A scaleable video
encoder has one or more encoding
modes in which at least some, and possibly all, of the motion information used during motion-based predictive encoding of a video
stream is excluded from the resulting encoded
video bitstream, where a corresponding
video decoder is capable of performing its own
motion computation to generate its own version of the motion information used to perform motion-based predictive decoding in order to decode the
bitstream to generate a decoded video
stream. All
motion computation, whether at the
encoder or the decoder, is preferably performed on decoded data. For example, frames may be encoded as either H, L, or B frames, where H frames are intra-coded at full resolution and L frames are intra-coded at
low resolution. The motion information is generated by applying
motion computation to decoded L and H frames and used to generate synthesized L frames. L-frame residual errors are generated by performing inter-frame differencing between the synthesized and original L frames and are encoded into the
bitstream.

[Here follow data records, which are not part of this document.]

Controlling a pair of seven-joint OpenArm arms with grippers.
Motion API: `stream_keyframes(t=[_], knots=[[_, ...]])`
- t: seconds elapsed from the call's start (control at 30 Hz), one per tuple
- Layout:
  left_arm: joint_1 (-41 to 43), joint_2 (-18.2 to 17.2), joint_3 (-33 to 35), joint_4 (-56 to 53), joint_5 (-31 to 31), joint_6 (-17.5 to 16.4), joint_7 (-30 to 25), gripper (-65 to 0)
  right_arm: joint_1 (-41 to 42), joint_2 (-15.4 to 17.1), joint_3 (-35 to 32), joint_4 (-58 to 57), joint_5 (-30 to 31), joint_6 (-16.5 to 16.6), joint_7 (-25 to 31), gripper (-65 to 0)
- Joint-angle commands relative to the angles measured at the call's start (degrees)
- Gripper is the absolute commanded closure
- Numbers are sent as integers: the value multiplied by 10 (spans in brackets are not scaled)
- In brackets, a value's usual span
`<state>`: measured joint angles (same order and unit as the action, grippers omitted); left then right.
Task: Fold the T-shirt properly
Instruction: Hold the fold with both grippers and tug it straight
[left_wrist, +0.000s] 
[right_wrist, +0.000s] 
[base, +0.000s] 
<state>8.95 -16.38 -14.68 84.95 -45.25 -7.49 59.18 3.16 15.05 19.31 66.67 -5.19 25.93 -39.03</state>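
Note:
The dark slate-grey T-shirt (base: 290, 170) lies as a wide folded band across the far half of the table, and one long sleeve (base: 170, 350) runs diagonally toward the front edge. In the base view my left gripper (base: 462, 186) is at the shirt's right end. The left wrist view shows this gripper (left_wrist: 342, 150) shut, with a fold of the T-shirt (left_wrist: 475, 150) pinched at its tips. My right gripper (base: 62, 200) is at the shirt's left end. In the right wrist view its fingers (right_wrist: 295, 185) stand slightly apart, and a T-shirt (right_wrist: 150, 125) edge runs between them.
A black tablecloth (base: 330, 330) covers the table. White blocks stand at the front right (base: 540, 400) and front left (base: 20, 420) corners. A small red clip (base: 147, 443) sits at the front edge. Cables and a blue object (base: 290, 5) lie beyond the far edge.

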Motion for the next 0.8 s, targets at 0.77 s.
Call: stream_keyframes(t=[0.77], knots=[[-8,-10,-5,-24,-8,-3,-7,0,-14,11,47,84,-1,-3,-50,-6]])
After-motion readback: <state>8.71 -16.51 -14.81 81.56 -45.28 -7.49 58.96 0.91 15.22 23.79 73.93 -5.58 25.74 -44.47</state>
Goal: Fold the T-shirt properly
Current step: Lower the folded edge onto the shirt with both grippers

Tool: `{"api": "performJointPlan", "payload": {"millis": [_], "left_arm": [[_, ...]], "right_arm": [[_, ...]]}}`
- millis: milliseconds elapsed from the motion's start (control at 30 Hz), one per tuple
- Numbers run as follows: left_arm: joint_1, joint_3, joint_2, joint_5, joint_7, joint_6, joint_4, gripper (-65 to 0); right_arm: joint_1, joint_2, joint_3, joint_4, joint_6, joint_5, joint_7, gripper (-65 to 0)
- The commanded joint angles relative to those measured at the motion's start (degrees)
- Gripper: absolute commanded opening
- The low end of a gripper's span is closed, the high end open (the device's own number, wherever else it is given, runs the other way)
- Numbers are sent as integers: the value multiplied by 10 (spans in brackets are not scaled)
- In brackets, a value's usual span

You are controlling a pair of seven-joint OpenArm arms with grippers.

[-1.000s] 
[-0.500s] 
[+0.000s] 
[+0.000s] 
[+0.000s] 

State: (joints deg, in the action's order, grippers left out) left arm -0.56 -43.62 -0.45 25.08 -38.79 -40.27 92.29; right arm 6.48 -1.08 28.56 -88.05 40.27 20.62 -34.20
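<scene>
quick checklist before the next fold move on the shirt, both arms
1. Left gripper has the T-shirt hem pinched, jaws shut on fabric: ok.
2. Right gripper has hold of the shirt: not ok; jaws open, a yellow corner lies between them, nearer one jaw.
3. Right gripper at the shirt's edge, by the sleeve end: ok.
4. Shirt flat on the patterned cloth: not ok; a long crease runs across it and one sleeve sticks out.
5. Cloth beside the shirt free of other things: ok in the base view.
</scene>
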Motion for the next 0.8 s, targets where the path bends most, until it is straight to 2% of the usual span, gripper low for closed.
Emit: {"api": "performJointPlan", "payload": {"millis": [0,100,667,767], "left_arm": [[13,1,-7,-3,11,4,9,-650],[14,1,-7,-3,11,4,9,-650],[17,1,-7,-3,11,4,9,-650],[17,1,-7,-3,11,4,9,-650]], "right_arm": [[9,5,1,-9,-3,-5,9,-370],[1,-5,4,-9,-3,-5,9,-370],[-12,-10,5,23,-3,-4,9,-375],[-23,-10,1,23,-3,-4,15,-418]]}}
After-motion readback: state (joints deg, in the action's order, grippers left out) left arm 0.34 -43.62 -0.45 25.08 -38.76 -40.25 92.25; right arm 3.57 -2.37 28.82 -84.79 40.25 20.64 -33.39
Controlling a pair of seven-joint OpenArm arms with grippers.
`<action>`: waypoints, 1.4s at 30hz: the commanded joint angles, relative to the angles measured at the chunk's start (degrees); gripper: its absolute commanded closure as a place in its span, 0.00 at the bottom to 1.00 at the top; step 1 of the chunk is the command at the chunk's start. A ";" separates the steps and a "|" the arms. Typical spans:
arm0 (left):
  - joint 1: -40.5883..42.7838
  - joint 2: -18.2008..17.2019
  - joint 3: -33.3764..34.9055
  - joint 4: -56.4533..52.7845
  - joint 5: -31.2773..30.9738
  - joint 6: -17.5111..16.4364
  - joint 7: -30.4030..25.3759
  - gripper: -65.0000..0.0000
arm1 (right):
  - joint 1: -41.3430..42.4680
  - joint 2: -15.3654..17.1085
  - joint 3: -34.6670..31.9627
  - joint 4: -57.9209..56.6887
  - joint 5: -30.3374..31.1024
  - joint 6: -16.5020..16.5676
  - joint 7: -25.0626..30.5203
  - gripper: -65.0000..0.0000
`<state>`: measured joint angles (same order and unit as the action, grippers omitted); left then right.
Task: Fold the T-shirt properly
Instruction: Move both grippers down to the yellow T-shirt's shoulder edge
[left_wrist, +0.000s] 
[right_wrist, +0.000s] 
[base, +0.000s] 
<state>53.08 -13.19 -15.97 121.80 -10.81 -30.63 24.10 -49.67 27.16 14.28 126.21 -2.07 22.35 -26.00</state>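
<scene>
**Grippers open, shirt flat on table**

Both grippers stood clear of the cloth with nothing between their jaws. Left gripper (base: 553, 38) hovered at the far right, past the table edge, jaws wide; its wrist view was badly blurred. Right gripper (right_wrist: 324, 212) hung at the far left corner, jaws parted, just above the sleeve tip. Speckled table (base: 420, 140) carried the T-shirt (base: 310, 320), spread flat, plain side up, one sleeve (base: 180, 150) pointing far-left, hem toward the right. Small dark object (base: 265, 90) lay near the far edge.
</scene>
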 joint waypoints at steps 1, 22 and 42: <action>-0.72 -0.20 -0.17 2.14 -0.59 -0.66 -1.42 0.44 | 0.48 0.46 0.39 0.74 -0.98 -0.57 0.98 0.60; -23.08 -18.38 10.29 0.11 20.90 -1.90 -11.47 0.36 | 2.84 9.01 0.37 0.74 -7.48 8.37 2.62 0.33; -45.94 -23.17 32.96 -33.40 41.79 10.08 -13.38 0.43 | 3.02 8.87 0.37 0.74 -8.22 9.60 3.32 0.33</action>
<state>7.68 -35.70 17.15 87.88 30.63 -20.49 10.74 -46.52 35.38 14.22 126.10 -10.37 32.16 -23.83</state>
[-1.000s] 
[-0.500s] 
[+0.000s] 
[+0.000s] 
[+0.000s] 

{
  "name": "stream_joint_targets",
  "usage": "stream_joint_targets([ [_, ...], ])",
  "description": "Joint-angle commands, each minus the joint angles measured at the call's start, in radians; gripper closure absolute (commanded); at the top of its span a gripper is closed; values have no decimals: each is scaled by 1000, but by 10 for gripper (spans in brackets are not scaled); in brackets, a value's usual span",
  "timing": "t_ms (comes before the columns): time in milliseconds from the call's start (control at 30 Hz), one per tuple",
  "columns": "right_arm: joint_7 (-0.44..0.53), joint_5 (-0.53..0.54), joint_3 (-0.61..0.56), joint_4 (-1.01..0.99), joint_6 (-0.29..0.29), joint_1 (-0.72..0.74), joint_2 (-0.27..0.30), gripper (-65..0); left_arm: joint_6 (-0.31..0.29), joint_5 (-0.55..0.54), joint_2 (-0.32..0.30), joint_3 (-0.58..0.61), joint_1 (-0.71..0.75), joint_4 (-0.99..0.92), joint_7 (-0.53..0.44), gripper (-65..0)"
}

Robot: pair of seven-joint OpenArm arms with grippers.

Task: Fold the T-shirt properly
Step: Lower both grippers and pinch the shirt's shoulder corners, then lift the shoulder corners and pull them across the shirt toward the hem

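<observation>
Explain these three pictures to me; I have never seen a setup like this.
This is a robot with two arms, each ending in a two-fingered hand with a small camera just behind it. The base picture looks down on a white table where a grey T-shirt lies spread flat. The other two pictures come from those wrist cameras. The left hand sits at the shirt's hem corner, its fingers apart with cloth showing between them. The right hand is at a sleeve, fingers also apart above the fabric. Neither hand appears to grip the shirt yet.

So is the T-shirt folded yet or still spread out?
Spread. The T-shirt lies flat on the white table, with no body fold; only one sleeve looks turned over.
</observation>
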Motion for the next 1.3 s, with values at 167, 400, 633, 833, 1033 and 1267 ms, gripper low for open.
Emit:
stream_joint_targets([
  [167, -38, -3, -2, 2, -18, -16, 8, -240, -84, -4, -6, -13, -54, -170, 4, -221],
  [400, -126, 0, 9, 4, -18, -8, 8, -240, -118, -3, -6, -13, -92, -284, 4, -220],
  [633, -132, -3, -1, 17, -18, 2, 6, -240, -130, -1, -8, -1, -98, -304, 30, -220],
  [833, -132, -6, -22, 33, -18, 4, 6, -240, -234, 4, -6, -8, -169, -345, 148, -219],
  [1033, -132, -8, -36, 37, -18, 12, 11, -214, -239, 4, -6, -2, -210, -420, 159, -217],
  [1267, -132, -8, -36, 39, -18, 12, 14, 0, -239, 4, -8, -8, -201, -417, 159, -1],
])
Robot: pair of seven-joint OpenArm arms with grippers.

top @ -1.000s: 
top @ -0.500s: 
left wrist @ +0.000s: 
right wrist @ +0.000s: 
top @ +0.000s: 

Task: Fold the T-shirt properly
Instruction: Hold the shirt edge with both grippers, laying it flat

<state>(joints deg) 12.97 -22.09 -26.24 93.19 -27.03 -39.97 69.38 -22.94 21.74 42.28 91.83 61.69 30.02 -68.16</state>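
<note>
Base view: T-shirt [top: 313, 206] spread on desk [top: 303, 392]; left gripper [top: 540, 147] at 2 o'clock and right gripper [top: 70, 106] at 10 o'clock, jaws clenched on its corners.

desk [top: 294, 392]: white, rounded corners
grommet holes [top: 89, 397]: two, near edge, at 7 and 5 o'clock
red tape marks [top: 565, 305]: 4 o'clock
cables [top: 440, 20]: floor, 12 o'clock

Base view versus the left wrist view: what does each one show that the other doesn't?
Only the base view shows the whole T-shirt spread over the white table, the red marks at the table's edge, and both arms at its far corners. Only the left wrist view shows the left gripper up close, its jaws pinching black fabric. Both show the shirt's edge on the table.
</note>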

In addition, synthesized B frames are generated by tweening between the decoded H and L frames and B-frame residual errors are generated by performing inter-frame differencing between the synthesized B frames and, depending on the implementation, either the original B frames or sub-sampled B frames. These B-frame residual errors are also encoded into the
bitstream. The ability of the decoder to perform motion computation enables motion-based predictive encoding to be used to generate an encoded bitstream without having to expend bits for explicitly encoding any motion information.